▸ **WHAT IS REQUIRED**
All entries below are to be set down again exactly as given.

################

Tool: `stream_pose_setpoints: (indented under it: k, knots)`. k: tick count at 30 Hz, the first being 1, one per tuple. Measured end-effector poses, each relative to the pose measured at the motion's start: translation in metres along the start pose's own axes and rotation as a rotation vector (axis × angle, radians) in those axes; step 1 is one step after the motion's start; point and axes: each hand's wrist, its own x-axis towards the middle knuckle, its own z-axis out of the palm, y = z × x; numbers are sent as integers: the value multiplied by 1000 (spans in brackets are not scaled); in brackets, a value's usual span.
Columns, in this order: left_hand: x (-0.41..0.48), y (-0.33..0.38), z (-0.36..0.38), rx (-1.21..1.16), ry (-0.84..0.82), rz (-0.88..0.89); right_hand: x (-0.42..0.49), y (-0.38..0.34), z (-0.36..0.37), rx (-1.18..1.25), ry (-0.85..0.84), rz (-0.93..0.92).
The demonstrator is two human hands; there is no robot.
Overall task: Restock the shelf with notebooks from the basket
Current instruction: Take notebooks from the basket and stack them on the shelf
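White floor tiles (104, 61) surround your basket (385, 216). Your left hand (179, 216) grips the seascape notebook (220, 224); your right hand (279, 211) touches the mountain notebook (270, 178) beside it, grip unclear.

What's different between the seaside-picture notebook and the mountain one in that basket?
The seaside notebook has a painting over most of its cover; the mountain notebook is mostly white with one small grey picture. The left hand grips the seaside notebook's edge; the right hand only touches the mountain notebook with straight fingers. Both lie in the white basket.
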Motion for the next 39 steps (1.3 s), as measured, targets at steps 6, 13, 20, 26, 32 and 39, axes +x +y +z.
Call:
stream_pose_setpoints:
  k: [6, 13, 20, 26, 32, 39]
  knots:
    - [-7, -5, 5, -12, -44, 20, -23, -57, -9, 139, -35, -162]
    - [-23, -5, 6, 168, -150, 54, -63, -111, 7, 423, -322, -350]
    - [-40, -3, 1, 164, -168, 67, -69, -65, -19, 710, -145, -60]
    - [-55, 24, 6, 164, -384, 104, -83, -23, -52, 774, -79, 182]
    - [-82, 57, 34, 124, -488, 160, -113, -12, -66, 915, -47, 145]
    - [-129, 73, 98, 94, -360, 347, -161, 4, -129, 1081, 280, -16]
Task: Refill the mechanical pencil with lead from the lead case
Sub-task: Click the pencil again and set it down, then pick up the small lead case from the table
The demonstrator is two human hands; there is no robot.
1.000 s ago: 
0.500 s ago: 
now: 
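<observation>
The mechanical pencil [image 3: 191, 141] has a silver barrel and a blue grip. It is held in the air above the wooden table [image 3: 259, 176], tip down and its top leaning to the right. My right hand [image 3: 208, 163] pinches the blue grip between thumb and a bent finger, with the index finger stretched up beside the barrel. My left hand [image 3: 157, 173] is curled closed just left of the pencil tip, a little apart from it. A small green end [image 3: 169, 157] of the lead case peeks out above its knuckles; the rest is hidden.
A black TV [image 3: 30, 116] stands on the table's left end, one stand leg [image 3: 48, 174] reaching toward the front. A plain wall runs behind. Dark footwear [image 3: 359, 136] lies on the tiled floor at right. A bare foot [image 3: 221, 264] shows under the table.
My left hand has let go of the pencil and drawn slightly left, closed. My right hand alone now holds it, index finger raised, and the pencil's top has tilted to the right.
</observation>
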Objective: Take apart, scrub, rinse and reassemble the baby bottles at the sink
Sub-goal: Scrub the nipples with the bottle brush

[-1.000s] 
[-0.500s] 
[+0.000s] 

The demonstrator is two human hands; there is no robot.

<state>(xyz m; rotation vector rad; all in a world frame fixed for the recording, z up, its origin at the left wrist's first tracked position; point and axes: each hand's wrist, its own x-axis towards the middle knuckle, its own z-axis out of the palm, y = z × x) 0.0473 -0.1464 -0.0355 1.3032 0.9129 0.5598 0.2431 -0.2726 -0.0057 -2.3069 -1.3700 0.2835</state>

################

▸ **SOLUTION FOR THIS TASK**
Tool: `stream_pose_setpoints: (indented under it: k, knots)`. k: tick count at 30 Hz, the first being 1, one per tuple. Measured end-effector poses, each relative to the pose measured at the motion's start: translation in metres along the start pose's own axes and rotation as a rotation vector (axis × angle, radians) in those axes; step 1 is one step after the motion's start; point and axes: each hand's wrist, its own x-axis towards the middle knuckle, its own z-axis out of the palm, y = z × x; numbers are sent as integers: the value multiplied by 1000 (spans in brackets are not scaled); in brackets, a value's usual span.
Columns, in this order: left_hand: x (-0.41..0.48), y (-0.33..0.38), z (-0.36..0.38), rx (-1.21..1.16), ry (-0.84..0.82), rz (-0.88..0.89); right_hand: x (-0.42..0.49), y (-0.38..0.34), z (-0.36..0.37), rx (-1.18..1.25), ry (-0.85..0.84), rz (-0.93..0.92).
The demonstrator is two human hands; there is no robot.
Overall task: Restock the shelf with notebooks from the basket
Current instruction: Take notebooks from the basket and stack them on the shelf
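White floor tiles (104, 61) surround your basket (385, 216). Your left hand (179, 216) grips the seascape notebook (220, 224); your right hand (279, 211) touches the mountain notebook (270, 178) beside it, grip unclear.

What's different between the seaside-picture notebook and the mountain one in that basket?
The seaside notebook has a painting over most of its cover; the mountain notebook is mostly white with one small grey picture. The left hand grips the seaside notebook's edge; the right hand only touches the mountain notebook with straight fingers. Both lie in the white basket.
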Motion for the next 39 steps (1.3 s), as measured, targets at steps 6, 13, 20, 26, 32 and 39, axes +x +y +z.
Call:
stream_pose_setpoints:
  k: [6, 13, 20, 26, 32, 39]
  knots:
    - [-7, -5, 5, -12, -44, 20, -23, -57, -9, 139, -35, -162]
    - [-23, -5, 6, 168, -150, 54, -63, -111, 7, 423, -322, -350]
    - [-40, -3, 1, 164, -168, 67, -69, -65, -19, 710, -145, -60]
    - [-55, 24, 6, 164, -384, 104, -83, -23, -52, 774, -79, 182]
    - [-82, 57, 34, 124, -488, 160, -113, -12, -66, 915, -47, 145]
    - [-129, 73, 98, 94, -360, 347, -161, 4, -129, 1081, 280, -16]
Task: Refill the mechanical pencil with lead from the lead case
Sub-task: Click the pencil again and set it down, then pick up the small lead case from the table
The demonstrator is two human hands; there is no robot.
1.000 s ago: 
0.500 s ago: 
now: 
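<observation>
The mechanical pencil [image 3: 191, 141] has a silver barrel and a blue grip. It is held in the air above the wooden table [image 3: 259, 176], tip down and its top leaning to the right. My right hand [image 3: 208, 163] pinches the blue grip between thumb and a bent finger, with the index finger stretched up beside the barrel. My left hand [image 3: 157, 173] is curled closed just left of the pencil tip, a little apart from it. A small green end [image 3: 169, 157] of the lead case peeks out above its knuckles; the rest is hidden.
A black TV [image 3: 30, 116] stands on the table's left end, one stand leg [image 3: 48, 174] reaching toward the front. A plain wall runs behind. Dark footwear [image 3: 359, 136] lies on the tiled floor at right. A bare foot [image 3: 221, 264] shows under the table.
My left hand has let go of the pencil and drawn slightly left, closed. My right hand alone now holds it, index finger raised, and the pencil's top has tilted to the right.
</observation>
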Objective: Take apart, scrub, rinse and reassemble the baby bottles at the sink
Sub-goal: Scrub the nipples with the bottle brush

[-1.000s] 
[-0.500s] 
[+0.000s] 

The demonstrator is two human hands; there is no robot.

<state>(xyz m; rotation vector rad; all in a world frame fixed for the recording, z up, its origin at the left wrist's first tracked position; point and axes: each hand's wrist, its own x-axis towards the middle knuckle, its own z-axis out of the palm, y = z × x) 0.0473 -0.1464 -0.0355 1.3032 0.9129 0.5598 0.2431 -0.2726 -0.0057 -2.3069 -1.3700 0.2835</state>

The answer has now been finished.